Please note that not all languages are available for all formats.
Low stroke contrast, generous spacing, and fine-grained weights from Light to Extra Bold make FF Hertz a workhorse text typeface which holds up well under today’s widely varying output conditions from print to screen. The quite dark Book style works well on e-ink displays which usually tend to thin out letters, as well as in print when you want to evoke the solid letter image of the hot-metal type era. Two sizes of Small Caps are included: A larger size for abbreviations and acronyms, and a smaller size matching the height of the lowercase letters.
FF Hertz is a uniwidth design, that means each letter occupies the same space in all weights. This feature allows the user to switch between weights (but not between Roman and Italic styles) without text reflow.
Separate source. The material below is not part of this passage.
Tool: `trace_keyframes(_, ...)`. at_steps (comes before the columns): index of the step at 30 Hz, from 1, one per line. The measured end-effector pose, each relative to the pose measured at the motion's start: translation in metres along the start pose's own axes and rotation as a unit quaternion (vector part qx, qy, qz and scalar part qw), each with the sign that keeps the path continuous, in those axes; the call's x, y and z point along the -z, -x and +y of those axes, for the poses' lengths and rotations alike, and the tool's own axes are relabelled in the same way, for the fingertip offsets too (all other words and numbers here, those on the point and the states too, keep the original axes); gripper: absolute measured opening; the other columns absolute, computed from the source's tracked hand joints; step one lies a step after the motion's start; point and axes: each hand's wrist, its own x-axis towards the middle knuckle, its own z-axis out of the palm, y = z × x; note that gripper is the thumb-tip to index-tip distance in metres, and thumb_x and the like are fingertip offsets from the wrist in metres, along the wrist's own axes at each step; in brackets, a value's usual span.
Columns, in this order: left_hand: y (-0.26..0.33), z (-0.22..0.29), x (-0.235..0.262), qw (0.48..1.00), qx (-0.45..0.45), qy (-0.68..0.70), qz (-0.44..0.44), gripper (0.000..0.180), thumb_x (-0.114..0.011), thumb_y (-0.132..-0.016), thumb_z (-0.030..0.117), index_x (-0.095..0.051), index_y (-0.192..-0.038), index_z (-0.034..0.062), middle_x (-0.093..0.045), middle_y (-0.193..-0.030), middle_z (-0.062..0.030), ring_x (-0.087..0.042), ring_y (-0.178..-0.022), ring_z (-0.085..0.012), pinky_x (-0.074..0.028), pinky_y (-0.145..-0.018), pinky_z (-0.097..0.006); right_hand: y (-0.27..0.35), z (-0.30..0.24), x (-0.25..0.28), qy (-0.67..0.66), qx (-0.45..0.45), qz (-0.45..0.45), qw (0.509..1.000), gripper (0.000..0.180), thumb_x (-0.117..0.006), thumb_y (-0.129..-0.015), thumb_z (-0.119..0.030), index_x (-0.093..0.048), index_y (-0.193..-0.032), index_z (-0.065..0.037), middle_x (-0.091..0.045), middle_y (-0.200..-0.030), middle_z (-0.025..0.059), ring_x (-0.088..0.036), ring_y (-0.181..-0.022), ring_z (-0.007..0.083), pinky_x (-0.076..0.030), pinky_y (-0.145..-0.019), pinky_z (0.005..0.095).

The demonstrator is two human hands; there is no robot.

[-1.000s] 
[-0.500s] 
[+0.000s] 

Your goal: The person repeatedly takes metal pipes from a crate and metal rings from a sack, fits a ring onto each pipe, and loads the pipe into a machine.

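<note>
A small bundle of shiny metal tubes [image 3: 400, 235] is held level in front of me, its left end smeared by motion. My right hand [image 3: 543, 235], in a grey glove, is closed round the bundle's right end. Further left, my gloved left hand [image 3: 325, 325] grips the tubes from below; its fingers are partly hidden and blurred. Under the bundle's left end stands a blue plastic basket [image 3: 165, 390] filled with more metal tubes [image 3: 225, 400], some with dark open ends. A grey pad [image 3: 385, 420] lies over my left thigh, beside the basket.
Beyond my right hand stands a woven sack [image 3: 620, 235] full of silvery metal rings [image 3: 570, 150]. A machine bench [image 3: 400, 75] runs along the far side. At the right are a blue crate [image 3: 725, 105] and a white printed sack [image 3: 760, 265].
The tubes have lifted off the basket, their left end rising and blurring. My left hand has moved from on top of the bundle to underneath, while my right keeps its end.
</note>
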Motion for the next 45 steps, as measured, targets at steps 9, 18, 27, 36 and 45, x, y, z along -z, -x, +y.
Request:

Jens Kutílek began work on FF Hertz in 2012. From a drawing exercise on a low-resolution grid (a technique proposed by Tim Ahrens to avoid fiddling with details too early), it soon evolved into a bigger project combining a multitude of influences which up until that point had only been floating around in his head, including his mother’s 1970s typewriter with its wonderful numbers, Hermann Zapf’s Melior as well as his forgotten Mergenthaler Antiqua (an interpretation of the Modern genre), and old German cartographic lettering styles.
Kutílek likes to imagine FF Hertz used in scientific books or for an edition of Lovecraftian horror stories.